After more than twenty years without local government elections, those run off in 2017 were a breath of fresh air, and great expectations were held of them. However, new structures and procedures notwithstanding, in many cases they were still contaminated by our infernal politicalethnic divide. What happened, therefore, was that voters chose parties and persons they knew, not those who might have been gifted with a little competence. Georgetown, of course, was particularly badly treated under the PPP/C, and the consequence was that the southern wards were more concerned about voting them out, than looking at the CVs of those who had potential as councillors.
Minister of State Joseph Harmon found himself facing the press on the day following the meeting on the matter of whether central government would intervene given the circumstances. It had, of course, intervened on two occasions prior to this, on the first occasion to review the contract with Smart City Solutions. The Ministry of Finance heavily criticized the contract, and while the Attorney General Chambers followed suit, albeit a little less robustly, it did not recommend that it be declared invalid.
If the AG’s Chambers showed itself on the timorous side, the city population showed itself a great deal less so. Regular protests in Regent Street against the parking meter contract of a kind not seen in the capital for many moons, eventually persuaded the Ministry of Communities with Cabinet backing, to act and suspend the by-laws while various issues were addressed.
As far as Mr Harmon and government is concerned, the City Council is independent, and we quoted him as saying that the central administration only intervenes “when the city requests it or if actions are taken which affect in a serious way the
safety and security of the citizens.” He also told the media: “These decisions that are being made are well within the remit of the City Council and, therefore, unless an approach is made to central government, we will prefer to allow the City Council to do its work” The beleaguered citizens, it seems, can only give their opinion as to whether “the city fathers and mothers are doing a good job” at election time.
He is of course being a bit disingenuous, since the PNC – not even APNU and certainly not the AFC – is in control in Georgetown, and can instruct its Councillors how to vote, and who, for example, the party wants as mayor. It is not an unreasonable hypothesis, therefore, that for some reason the party is not opposed to the parking meter contract, which is why it is not prepared to interfere in the City Council’s business, either directly or indirectly.

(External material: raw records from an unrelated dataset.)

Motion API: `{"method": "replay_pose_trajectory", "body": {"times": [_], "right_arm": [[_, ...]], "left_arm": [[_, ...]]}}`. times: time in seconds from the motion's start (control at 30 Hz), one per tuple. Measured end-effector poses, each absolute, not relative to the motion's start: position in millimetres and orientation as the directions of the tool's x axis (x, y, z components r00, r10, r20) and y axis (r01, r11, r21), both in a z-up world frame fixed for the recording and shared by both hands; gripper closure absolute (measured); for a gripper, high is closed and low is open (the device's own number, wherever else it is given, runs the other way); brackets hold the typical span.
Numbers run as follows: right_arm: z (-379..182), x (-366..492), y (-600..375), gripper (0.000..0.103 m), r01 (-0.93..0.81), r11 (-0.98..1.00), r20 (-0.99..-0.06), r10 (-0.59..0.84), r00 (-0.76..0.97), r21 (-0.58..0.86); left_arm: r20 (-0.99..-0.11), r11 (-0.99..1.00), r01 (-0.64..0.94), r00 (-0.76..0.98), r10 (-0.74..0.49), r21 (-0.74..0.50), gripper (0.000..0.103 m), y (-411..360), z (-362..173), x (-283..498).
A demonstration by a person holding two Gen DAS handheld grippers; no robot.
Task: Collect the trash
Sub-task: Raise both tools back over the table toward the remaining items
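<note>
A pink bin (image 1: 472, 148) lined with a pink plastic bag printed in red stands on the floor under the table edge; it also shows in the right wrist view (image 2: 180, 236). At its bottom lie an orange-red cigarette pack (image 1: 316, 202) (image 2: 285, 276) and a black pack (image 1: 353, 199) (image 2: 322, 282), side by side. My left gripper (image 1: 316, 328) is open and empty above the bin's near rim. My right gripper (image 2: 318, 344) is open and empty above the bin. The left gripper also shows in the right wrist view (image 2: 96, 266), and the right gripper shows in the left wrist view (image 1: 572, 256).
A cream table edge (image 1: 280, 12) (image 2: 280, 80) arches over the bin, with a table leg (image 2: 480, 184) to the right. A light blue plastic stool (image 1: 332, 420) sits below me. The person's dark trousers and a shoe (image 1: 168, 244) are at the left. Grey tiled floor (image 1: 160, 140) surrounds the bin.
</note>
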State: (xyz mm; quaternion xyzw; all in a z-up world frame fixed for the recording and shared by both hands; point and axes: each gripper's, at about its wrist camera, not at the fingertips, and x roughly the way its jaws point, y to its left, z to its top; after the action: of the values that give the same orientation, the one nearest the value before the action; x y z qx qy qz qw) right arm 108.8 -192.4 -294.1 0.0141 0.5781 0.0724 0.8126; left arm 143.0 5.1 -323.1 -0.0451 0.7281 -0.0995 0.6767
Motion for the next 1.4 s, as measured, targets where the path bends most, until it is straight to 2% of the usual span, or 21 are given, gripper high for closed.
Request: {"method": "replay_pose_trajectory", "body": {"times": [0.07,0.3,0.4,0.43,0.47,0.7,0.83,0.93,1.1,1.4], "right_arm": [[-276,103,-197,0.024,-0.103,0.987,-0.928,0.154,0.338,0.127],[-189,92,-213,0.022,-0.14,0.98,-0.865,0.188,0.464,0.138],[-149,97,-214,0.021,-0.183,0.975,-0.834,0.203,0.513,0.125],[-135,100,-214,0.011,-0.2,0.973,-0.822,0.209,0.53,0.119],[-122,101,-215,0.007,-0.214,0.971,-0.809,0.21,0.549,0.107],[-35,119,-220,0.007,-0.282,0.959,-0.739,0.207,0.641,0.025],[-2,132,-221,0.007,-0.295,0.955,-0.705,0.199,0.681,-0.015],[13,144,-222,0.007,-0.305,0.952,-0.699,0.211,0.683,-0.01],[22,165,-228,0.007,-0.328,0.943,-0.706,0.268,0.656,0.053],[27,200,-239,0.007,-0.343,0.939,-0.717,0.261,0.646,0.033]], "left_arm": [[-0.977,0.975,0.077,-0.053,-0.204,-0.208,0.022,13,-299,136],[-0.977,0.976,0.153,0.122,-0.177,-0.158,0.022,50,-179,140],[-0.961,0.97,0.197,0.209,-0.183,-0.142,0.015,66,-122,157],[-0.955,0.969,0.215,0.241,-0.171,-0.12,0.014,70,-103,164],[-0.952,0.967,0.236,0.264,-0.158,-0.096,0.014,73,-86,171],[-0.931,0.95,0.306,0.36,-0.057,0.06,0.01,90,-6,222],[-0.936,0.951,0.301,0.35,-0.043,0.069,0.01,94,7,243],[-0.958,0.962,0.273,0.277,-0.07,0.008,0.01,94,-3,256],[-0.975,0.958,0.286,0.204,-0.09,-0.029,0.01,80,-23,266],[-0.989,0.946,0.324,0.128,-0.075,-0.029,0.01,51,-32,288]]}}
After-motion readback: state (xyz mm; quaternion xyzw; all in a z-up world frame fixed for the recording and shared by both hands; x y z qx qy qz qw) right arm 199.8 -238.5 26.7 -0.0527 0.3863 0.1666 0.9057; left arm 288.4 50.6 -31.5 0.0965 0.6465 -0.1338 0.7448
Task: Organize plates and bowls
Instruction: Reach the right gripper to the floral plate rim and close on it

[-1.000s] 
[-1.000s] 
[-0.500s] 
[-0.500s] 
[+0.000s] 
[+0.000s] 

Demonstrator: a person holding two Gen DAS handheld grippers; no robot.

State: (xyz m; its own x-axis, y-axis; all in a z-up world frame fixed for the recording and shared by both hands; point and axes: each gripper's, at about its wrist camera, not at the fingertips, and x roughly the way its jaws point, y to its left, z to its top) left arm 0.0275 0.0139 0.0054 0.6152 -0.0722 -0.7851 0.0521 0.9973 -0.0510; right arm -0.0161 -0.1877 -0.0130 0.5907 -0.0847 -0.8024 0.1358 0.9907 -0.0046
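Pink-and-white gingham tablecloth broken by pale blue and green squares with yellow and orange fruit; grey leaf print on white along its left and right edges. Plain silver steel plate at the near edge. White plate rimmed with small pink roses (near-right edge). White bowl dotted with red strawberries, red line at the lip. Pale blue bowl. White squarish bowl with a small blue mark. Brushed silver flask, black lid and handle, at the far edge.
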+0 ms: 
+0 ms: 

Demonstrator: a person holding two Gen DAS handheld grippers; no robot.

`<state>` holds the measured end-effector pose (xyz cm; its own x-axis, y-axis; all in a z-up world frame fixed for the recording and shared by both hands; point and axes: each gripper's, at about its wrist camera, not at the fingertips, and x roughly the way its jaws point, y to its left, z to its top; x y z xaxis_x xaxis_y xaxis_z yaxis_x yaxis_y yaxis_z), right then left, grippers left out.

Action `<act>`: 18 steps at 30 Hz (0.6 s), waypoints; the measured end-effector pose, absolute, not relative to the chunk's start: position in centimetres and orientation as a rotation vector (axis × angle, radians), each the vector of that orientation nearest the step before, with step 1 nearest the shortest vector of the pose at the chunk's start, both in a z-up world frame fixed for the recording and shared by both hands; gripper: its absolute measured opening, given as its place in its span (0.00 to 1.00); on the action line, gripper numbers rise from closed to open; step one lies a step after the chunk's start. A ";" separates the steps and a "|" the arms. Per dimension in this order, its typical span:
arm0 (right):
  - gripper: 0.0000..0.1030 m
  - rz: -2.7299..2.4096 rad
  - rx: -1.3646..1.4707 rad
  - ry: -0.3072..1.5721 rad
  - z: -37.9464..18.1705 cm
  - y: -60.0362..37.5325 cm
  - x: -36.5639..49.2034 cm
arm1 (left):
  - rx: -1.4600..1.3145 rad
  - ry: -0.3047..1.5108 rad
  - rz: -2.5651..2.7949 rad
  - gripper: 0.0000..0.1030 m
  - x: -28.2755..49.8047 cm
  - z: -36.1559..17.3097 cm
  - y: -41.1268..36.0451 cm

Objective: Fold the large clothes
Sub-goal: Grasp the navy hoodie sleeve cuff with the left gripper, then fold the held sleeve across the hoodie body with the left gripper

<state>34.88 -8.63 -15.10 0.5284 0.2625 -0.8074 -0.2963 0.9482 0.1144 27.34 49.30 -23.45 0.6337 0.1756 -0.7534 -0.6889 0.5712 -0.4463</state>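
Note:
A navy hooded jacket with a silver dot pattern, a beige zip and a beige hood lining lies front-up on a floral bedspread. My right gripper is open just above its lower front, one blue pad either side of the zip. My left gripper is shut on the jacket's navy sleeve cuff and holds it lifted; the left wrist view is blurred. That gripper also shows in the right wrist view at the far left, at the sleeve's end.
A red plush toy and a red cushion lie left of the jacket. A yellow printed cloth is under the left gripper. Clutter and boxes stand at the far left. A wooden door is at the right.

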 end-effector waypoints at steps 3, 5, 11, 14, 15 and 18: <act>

As for citizens being restricted to elections to give expression to their opinions, if that is what Minister Harmon seriously believes, then those who live and work in Georgetown might be about to enlighten him if those clustered around the horseshoe table decide to bludgeon their way through opposing arguments. The Movement Against Parking Meters, one suspects, may be in temporary hibernation, but will wake up quickly enough if the need arises.